WHAT IS EXPECTED -> Write the listing out again word for word, excluding any pictures.
START RECORD SET
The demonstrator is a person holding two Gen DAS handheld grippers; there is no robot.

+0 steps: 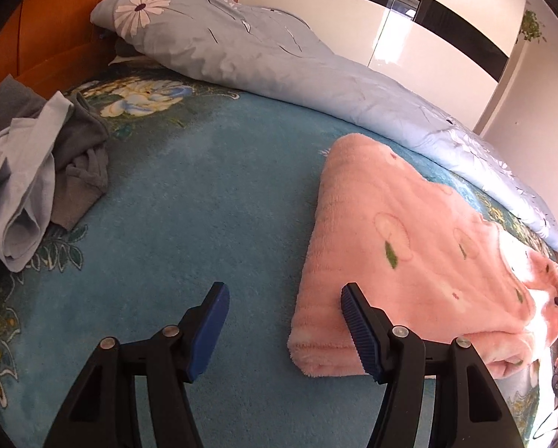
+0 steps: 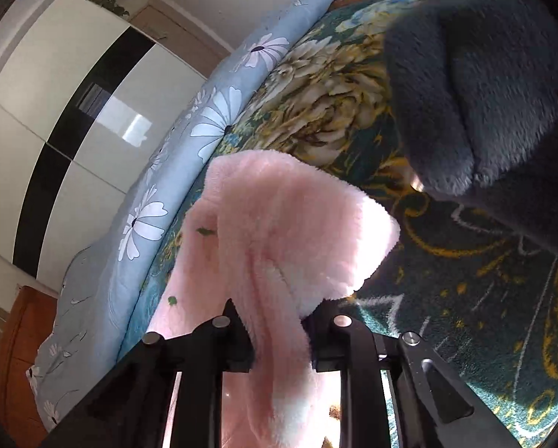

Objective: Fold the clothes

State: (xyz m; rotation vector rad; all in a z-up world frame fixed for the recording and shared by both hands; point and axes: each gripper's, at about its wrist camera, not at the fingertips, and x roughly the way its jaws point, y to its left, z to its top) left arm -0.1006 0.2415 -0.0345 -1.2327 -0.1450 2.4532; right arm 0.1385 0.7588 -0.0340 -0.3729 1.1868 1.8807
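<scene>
A fluffy pink garment (image 1: pixel 409 254) with small leaf prints lies folded on the teal floral bedspread (image 1: pixel 204 194), right of centre in the left wrist view. My left gripper (image 1: pixel 284 295) is open and empty, just above the garment's near left edge, its right finger over the pink fabric. In the right wrist view my right gripper (image 2: pixel 279 317) is shut on a bunched part of the pink garment (image 2: pixel 279 224), which drapes over and hides its fingertips.
A pile of grey and light-blue clothes (image 1: pixel 36 171) lies at the left. A rolled blue daisy-print quilt (image 1: pixel 279 63) runs along the far side. A dark grey fleece item (image 2: pixel 484 93) hangs close at upper right. A wooden headboard (image 1: pixel 55 30) and white wardrobe (image 1: pixel 409 30) stand behind.
</scene>
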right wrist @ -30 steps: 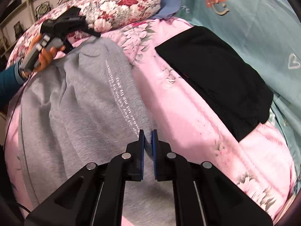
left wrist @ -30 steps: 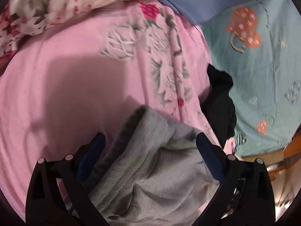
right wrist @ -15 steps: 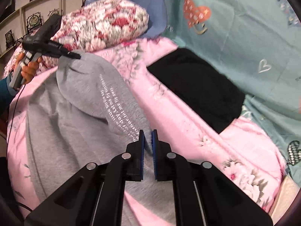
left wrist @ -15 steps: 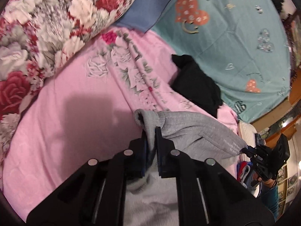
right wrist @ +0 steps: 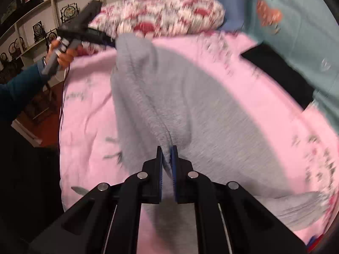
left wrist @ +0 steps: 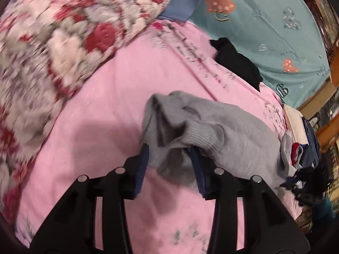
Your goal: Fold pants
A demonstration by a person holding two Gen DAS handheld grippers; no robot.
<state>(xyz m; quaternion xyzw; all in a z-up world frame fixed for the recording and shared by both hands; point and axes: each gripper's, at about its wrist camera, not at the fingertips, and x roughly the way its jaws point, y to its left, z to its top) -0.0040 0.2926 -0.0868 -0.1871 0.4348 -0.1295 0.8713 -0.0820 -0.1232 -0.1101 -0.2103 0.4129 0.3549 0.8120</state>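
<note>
Right gripper [right wrist: 167, 151] has its blue pads pinched tight on a fold of the grey pants [right wrist: 190, 110], with fabric squeezed up between them and more of it hanging under the fingers. From that pinch the pants stretch away across the pink bedsheet [right wrist: 89, 114] toward the far end, where the left gripper [right wrist: 106, 39] meets the other end of them near the floral pillow [right wrist: 161, 12]. You can see the hand [right wrist: 65, 55] in a teal sleeve holding that gripper's handle, off the left side of the pants

Left gripper [left wrist: 170, 150] is a different story, its fingers stand apart with a clear gap, and the ribbed cuff end of the pants [left wrist: 201, 127] sits bunched in that gap, draped over the pad on the right. Can't honestly tell if it's squeezing anything, it looks loose to me. The bunched pants are lifted above the sheet [left wrist: 106, 110], you can see their shadow on it just left of them

Other stuff around the pants: a black garment [left wrist: 237, 63] lying flat beyond them where the pink sheet meets the teal blanket [left wrist: 275, 21] with heart prints. The floral pillow [left wrist: 63, 33] is off to the left of the pants in the left view, pretty blurry. Some shelves with framed things [right wrist: 38, 31] are behind the hand, past the bed edge
</note>
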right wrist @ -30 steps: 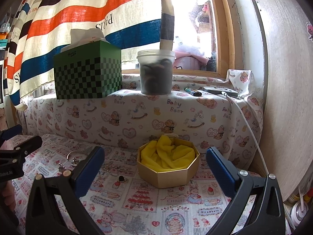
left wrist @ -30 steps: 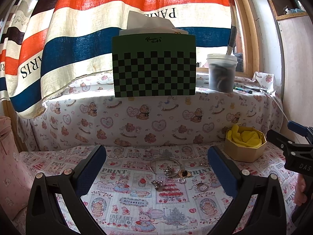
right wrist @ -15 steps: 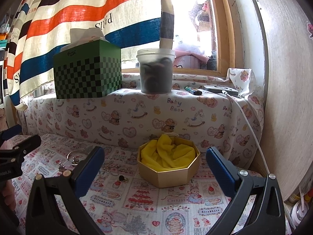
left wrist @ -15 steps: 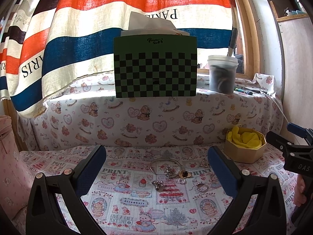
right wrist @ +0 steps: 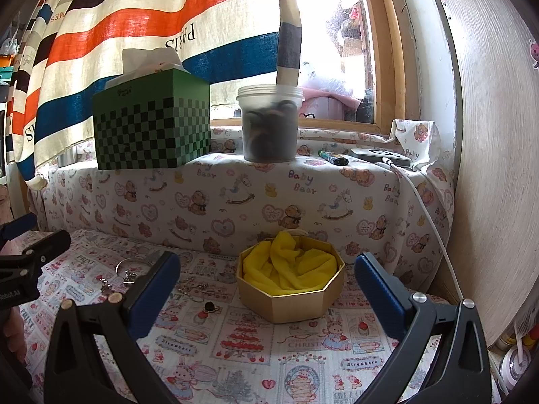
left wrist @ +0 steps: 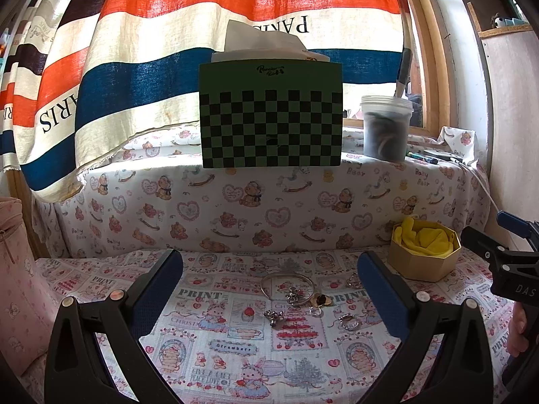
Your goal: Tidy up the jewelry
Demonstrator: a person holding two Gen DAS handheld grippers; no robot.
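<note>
Several small jewelry pieces lie on the printed cloth: a silver bangle (left wrist: 287, 283), a charm cluster (left wrist: 273, 317), a dark-stoned gold piece (left wrist: 320, 299) and a ring (left wrist: 349, 322). My left gripper (left wrist: 269, 289) hovers open above them, holding nothing. An octagonal gold box (left wrist: 422, 260) lined with yellow cloth stands to their right. In the right wrist view, that gold box (right wrist: 290, 298) sits between the fingers of my right gripper (right wrist: 266, 286), which is open and empty. The bangle (right wrist: 129, 266) and a dark-stoned piece (right wrist: 209, 307) lie left of the box.
A green checkered tissue box (left wrist: 271, 114) and a lidded plastic jar (left wrist: 385, 129) stand on the cloth-covered ledge behind. A striped curtain (left wrist: 168, 50) hangs over the window. A white cable (right wrist: 427, 219) runs down the right. A wood-grain panel (right wrist: 498, 168) walls the right side.
Both views shift only slightly; the left gripper has drifted a little. The jewelry and the box have not moved, and both grippers stay open.
</note>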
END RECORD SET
THE ANSWER ->
The demonstrator is a person holding two Gen DAS handheld grippers; there is no robot.

+0 steps: 
+0 steps: 

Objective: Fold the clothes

State: (xyz m; rotation vector rad; all in a z-up world frame fixed for the recording and shared by both hands; point and axes: each gripper's, at about its wrist camera, not at the fingertips, and x roughly the way its jaws point, y to its left, z to its top) left arm -0.1006 0.2415 -0.0345 -1.2327 -0.1450 2.4532; right arm 0.1385 0.7588 -0.0340 -0.3729 1.1868 1.8807
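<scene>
A fluffy pink garment (image 1: pixel 409 254) with small leaf prints lies folded on the teal floral bedspread (image 1: pixel 204 194), right of centre in the left wrist view. My left gripper (image 1: pixel 284 295) is open and empty, just above the garment's near left edge, its right finger over the pink fabric. In the right wrist view my right gripper (image 2: pixel 279 317) is shut on a bunched part of the pink garment (image 2: pixel 279 224), which drapes over and hides its fingertips.
A pile of grey and light-blue clothes (image 1: pixel 36 171) lies at the left. A rolled blue daisy-print quilt (image 1: pixel 279 63) runs along the far side. A dark grey fleece item (image 2: pixel 484 93) hangs close at upper right. A wooden headboard (image 1: pixel 55 30) and white wardrobe (image 1: pixel 409 30) stand behind.
</scene>
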right wrist @ -30 steps: 
left wrist @ -30 steps: 
right wrist @ -15 steps: 
left wrist @ -15 steps: 
right wrist @ +0 steps: 
left wrist @ +0 steps: 
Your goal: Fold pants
A demonstration by a person holding two Gen DAS handheld grippers; no robot.
<state>(xyz m; quaternion xyzw; all in a z-up world frame fixed for the recording and shared by both hands; point and axes: each gripper's, at about its wrist camera, not at the fingertips, and x roughly the way its jaws point, y to its left, z to its top) -0.0040 0.2926 -0.0868 -0.1871 0.4348 -0.1295 0.8713 -0.0820 -0.1232 -0.1101 -0.2103 0.4129 0.3549 0.8120</state>
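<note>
Right gripper [right wrist: 167, 151] has its blue pads pinched tight on a fold of the grey pants [right wrist: 190, 110], with fabric squeezed up between them and more of it hanging under the fingers. From that pinch the pants stretch away across the pink bedsheet [right wrist: 89, 114] toward the far end, where the left gripper [right wrist: 106, 39] meets the other end of them near the floral pillow [right wrist: 161, 12]. You can see the hand [right wrist: 65, 55] in a teal sleeve holding that gripper's handle, off the left side of the pants

Left gripper [left wrist: 170, 150] is a different story, its fingers stand apart with a clear gap, and the ribbed cuff end of the pants [left wrist: 201, 127] sits bunched in that gap, draped over the pad on the right. Can't honestly tell if it's squeezing anything, it looks loose to me. The bunched pants are lifted above the sheet [left wrist: 106, 110], you can see their shadow on it just left of them

Other stuff around the pants: a black garment [left wrist: 237, 63] lying flat beyond them where the pink sheet meets the teal blanket [left wrist: 275, 21] with heart prints. The floral pillow [left wrist: 63, 33] is off to the left of the pants in the left view, pretty blurry. Some shelves with framed things [right wrist: 38, 31] are behind the hand, past the bed edge
</note>
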right wrist @ -30 steps: 
left wrist @ -30 steps: 
right wrist @ -15 steps: 
left wrist @ -15 steps: 
right wrist @ +0 steps: 
left wrist @ +0 steps: 
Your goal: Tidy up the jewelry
Demonstrator: a person holding two Gen DAS handheld grippers; no robot.
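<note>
Several small jewelry pieces lie on the printed cloth: a silver bangle (left wrist: 287, 283), a charm cluster (left wrist: 273, 317), a dark-stoned gold piece (left wrist: 320, 299) and a ring (left wrist: 349, 322). My left gripper (left wrist: 269, 289) hovers open above them, holding nothing. An octagonal gold box (left wrist: 422, 260) lined with yellow cloth stands to their right. In the right wrist view, that gold box (right wrist: 290, 298) sits between the fingers of my right gripper (right wrist: 266, 286), which is open and empty. The bangle (right wrist: 129, 266) and a dark-stoned piece (right wrist: 209, 307) lie left of the box.
A green checkered tissue box (left wrist: 271, 114) and a lidded plastic jar (left wrist: 385, 129) stand on the cloth-covered ledge behind. A striped curtain (left wrist: 168, 50) hangs over the window. A white cable (right wrist: 427, 219) runs down the right. A wood-grain panel (right wrist: 498, 168) walls the right side.
Both views shift only slightly; the left gripper has drifted a little. The jewelry and the box have not moved, and both grippers stay open.
</note>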

The output returned above is complete.